À l'appel de la Confédération européenne des syndicats, de nombreuses personnes membres de divers syndicats se sont rassemblées devant le Palais de justice de Bruxelles.
Vêtus de vestes aux couleurs de leurs syndicats — vert, rouge, orange, bleu — et munis de pancartes, les manifestants ont scandé des slogans contre les politiques d'austérité des pays de l'UE.
Les manifestants, qui ont déployé des banderoles portant des messages tels que « Pour l'emploi et les services publics », « De l'argent pour les armes, rien pour nous », « Nous ne voulons pas d'austérité », « Ne touchez pas à nos augmentations de salaire » et « Où est l'Europe sociale ? », ont défilé jusqu'à la place du Luxembourg, devant le Parlement européen.
Un important dispositif de sécurité a été déployé autour des manifestants. En raison de la manifestation et du cortège, les transports publics de la ville ont été fortement perturbés.
La participation des employés de la société de transport bruxelloise au mouvement a entraîné l'annulation de la plupart des lignes de bus, de métro et de tramway.
Les pays membres de l'UE mènent actuellement des négociations pour mettre à jour les règles budgétaires de l'Union, qui limitent les dépenses publiques et les déficits budgétaires. Les modifications apportées à ces règles visent à réduire les niveaux croissants de dette publique.
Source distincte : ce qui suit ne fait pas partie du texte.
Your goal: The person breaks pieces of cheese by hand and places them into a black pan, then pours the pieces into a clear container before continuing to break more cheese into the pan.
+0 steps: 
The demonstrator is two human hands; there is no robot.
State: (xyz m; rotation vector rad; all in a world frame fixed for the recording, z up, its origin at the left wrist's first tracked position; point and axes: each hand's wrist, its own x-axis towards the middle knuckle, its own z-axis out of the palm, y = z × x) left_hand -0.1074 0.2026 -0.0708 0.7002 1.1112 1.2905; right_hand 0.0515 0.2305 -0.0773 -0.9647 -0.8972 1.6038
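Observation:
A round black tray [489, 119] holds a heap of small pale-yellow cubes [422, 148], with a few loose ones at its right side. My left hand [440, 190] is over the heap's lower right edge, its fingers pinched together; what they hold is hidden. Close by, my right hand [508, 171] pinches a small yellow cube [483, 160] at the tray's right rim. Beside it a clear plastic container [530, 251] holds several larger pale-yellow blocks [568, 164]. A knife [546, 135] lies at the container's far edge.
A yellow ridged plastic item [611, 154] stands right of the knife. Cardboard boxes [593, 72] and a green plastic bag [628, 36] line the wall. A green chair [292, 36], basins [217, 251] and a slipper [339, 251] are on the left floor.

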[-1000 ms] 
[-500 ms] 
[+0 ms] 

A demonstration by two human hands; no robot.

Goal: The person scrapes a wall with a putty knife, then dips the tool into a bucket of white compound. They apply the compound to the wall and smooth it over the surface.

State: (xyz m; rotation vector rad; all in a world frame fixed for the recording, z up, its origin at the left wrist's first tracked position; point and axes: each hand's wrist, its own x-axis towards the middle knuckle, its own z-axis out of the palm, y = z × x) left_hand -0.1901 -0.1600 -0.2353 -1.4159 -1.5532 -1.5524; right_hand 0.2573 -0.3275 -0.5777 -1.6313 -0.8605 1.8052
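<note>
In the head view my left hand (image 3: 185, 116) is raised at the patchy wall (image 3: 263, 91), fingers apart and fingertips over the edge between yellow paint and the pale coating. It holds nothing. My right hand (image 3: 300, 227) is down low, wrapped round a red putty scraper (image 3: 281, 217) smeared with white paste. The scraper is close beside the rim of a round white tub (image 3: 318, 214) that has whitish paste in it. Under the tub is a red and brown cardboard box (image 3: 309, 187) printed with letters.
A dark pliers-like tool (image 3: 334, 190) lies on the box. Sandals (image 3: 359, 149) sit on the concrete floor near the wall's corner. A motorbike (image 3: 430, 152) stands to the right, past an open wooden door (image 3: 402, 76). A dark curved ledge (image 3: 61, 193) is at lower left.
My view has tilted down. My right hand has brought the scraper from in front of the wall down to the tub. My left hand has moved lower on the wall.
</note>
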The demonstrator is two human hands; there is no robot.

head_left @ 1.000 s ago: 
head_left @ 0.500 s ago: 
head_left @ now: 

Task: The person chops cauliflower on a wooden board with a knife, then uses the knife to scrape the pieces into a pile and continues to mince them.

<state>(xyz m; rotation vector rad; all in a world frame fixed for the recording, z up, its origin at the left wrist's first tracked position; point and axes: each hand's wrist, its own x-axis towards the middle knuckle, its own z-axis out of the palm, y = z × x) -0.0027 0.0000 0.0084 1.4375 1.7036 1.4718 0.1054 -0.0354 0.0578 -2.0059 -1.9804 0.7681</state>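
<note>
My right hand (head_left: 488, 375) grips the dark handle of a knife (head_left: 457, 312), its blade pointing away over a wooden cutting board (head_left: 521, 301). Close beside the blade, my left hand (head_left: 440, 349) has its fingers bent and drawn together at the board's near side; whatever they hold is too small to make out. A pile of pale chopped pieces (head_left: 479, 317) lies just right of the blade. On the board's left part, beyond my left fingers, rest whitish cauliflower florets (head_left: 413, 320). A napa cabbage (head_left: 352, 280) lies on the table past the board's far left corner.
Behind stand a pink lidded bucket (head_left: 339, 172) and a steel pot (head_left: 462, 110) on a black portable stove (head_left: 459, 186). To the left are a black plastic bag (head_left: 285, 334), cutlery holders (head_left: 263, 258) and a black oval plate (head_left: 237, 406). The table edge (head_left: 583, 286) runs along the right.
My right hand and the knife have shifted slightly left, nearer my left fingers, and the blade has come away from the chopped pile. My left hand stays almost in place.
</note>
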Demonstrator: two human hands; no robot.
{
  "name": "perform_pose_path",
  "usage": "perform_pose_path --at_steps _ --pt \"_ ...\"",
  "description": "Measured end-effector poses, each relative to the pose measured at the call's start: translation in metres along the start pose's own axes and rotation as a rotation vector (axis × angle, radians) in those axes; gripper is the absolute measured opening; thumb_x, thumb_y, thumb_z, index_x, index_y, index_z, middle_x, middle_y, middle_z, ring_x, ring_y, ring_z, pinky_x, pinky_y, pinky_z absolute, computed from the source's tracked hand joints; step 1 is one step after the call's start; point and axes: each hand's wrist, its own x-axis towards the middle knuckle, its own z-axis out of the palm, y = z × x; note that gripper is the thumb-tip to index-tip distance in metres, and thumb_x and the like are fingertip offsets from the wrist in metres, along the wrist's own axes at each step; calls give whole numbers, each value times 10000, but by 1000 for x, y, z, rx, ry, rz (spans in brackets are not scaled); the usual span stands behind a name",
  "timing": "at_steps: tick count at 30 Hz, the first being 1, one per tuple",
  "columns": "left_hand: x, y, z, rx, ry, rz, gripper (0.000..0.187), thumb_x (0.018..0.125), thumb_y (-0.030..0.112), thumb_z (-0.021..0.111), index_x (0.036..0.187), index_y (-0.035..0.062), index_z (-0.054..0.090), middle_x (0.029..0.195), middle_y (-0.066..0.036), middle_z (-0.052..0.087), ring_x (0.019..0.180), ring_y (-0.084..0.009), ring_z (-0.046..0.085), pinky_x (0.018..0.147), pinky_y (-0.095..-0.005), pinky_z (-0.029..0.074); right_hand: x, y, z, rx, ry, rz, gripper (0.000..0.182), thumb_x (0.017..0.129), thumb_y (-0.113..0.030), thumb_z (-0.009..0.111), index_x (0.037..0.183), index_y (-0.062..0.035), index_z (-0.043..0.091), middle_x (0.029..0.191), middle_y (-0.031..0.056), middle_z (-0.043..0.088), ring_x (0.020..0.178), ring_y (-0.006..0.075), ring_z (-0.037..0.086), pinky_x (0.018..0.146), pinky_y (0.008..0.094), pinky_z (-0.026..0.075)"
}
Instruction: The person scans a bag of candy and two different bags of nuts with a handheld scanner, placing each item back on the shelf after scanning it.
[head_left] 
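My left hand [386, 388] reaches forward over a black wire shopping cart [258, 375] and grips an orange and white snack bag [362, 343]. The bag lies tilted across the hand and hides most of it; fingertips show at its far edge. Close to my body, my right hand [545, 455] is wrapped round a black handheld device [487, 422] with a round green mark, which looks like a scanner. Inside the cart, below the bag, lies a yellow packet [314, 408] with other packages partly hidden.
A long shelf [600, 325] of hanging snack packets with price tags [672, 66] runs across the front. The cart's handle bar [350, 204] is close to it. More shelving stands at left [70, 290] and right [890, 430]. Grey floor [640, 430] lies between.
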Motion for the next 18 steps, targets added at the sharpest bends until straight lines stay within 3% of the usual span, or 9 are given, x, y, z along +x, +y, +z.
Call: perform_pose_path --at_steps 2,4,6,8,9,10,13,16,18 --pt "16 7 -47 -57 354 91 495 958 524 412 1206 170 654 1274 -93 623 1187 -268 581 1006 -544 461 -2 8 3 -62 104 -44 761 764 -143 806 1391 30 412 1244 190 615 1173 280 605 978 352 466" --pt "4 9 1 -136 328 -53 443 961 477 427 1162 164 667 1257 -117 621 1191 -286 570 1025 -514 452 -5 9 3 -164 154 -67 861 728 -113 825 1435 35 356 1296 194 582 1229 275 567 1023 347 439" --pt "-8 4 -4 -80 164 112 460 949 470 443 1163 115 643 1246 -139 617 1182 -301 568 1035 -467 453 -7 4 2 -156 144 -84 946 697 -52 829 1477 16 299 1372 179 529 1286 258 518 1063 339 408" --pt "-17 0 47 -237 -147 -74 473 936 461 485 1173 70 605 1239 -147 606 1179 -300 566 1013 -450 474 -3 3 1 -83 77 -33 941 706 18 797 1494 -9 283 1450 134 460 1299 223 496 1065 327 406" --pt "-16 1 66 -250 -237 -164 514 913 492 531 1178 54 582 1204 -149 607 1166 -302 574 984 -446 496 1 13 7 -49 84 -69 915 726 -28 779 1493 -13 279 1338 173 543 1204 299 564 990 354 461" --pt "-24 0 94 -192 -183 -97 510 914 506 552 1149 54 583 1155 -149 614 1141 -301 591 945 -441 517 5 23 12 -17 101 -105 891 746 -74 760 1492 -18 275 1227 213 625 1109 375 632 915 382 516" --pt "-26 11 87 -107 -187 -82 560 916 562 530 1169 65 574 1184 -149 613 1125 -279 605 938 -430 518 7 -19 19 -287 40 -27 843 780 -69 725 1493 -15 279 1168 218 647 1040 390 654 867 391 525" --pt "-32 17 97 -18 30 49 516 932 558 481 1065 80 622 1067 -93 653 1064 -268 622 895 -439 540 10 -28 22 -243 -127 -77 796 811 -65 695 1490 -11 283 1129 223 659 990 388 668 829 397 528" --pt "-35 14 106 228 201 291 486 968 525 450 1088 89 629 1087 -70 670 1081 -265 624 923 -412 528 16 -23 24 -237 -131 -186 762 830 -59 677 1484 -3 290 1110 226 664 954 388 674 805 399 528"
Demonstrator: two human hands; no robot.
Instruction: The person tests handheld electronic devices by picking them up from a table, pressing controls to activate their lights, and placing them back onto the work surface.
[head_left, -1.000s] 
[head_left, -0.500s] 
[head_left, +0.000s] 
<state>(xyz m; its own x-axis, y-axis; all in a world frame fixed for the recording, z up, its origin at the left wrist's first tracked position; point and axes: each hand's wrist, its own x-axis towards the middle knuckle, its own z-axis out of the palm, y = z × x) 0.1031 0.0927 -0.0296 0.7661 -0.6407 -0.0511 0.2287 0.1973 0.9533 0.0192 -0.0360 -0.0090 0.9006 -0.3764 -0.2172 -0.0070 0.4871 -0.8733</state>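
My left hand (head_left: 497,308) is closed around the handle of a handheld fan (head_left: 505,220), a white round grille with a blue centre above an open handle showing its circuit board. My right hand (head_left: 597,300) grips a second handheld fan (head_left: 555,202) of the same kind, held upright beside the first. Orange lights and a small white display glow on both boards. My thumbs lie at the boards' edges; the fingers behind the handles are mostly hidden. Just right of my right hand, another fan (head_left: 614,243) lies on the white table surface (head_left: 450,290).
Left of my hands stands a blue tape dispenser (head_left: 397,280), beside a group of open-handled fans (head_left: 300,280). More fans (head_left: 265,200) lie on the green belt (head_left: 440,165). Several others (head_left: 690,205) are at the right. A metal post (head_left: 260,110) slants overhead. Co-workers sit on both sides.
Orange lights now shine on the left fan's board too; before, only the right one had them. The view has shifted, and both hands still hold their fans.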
Selon les règles de l'UE, les déficits budgétaires des États membres ne doivent normalement pas dépasser 3 % de leur PIB, et leur dette publique ne doit pas excéder 60 % de leur PIB. Lorsque ces limites sont dépassées, les mesures à appliquer doivent être notifiées à la Commission européenne et une lutte efficace contre cette situation doit être menée. Cependant, les pays membres de l'UE avaient décidé de suspendre ces règles en 2020 en raison de la pandémie de Covid-19, ce qui avait entraîné une augmentation rapide des déficits budgétaires et des dépenses publiques.
Cette pratique s'est poursuivie avec la guerre russo-ukrainienne et la crise énergétique qui a suivi. Cette période exceptionnelle prend fin à la fin de l'année 2023.
Les syndicats demandent que les dépenses publiques soient maintenues sans réduction.